» Task details: Please restate the listing word for word, omitting the images.

» Available data:

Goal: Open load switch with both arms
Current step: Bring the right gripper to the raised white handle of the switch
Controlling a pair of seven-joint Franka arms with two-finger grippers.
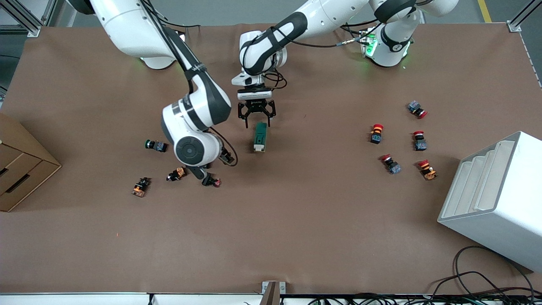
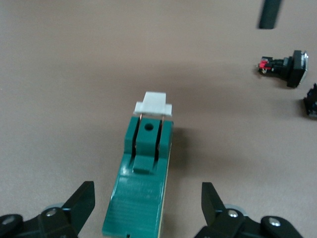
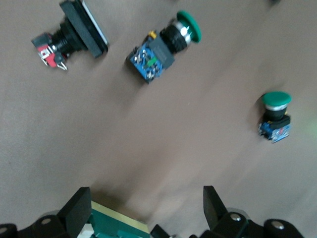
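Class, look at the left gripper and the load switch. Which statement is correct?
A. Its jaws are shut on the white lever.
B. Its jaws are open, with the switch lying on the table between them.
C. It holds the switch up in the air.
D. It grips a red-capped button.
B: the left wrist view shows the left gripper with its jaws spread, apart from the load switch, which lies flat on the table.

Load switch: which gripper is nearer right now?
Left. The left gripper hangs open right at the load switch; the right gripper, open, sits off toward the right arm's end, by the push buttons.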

» Solution for this task:
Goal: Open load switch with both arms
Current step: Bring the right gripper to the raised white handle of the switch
Controlling a pair of seven-joint Franka arms with two-finger grippers.
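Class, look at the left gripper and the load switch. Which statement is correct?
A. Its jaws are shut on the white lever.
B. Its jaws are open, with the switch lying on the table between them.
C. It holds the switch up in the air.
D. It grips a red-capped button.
B: the left wrist view shows the left gripper with its jaws spread, apart from the load switch, which lies flat on the table.

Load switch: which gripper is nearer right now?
Left. The left gripper hangs open right at the load switch; the right gripper, open, sits off toward the right arm's end, by the push buttons.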

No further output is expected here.